In my State of Oklahoma, in Lawton, since 1966 the impact aid for Fort Sill, which is located adjacent to Lawton, OK, has dropped substantially, down to one-half in 1996 compared to 1969. This amendment would slowly bring this up to the point where we would be at two-thirds funding.

Let me describe what has happened since 1996. In 1996, we were at 50-percent funding. Until 1969, we were 100 percent, and people left the program alone. But in 1969 that changed and it went to 50-percent funding. We have been successful since then, and I commend my friend, the Senator from North Dakota. We do not always agree on issues. We have disagreed on national missile defense. We have disagreed on AmeriCorps and many other issues. This issue is fairness, an issue on which conservatives, liberals, Republicans, and Democrats can agree.

Due to our efforts primarily, it has gone up from 50-percent funding in 1996 to 51 percent the next year, 57 percent the next year, 58 percent 2 years later and, if adopted, it will go up to two-thirds. The kids will still not be treated fairly, nor will the school districts. They still will suffer from the fact that the land went off the tax base. However, at least we are on the right trend line, and we should, in another 3 or 4 years, get to 100-percent funding.

I will relentlessly pursue this in any way we have to in order to get to that point.

Fort Towson public schools in southeastern Oklahoma will gain $51,000 of impact aid if fully funded. This would bring it only to two-thirds funding. As a result, they are having serious problems in these school districts.

Oklahoma is not that much different from other States. In the State of North Carolina, my information is that North Carolina actually has more impacted students than the State of Oklahoma. I don't know where North Dakota stands; I am sure we will hear in a moment. However, it is a fairness issue. Oklahoma is not treated more unfairly than any other State but equally unfairly. The students are not getting the education they need because of one thing, and that is they have had the federalized land taken off their tax base.

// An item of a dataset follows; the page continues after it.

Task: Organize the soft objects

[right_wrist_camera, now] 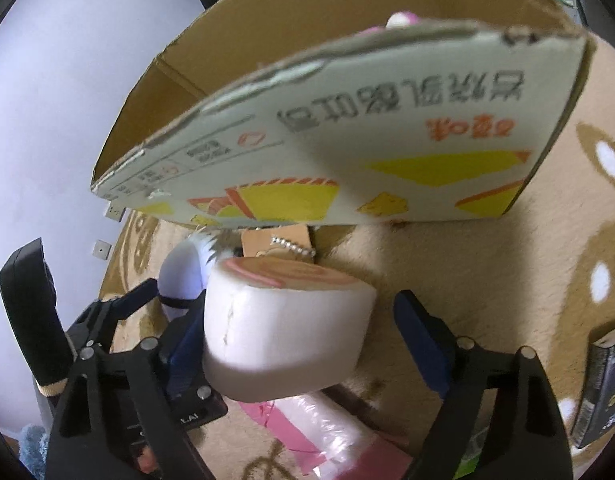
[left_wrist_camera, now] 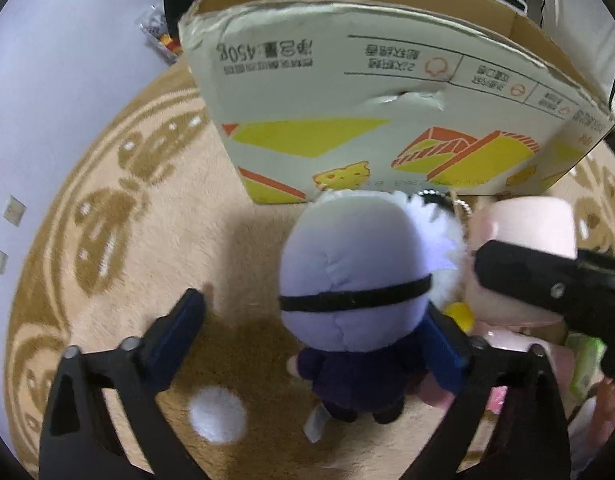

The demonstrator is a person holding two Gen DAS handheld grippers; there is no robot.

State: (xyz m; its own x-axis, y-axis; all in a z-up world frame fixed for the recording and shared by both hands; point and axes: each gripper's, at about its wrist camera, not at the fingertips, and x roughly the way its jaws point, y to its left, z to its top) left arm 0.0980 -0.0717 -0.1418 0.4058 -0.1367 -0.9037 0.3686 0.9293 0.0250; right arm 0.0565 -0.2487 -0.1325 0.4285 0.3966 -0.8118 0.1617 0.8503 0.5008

I join my friend from North Dakota in trying to pass this amendment. In doing this, a lot of kids throughout America will be treated more fairly. Down the road, in 5, 6, or 7 years we will find this program will be 100-percent funded.

I thank the Senator from North Dakota for the time he has given me and assure him I join him fully in getting this amendment passed for the kids of Oklahoma, North Dakota, and throughout the United States.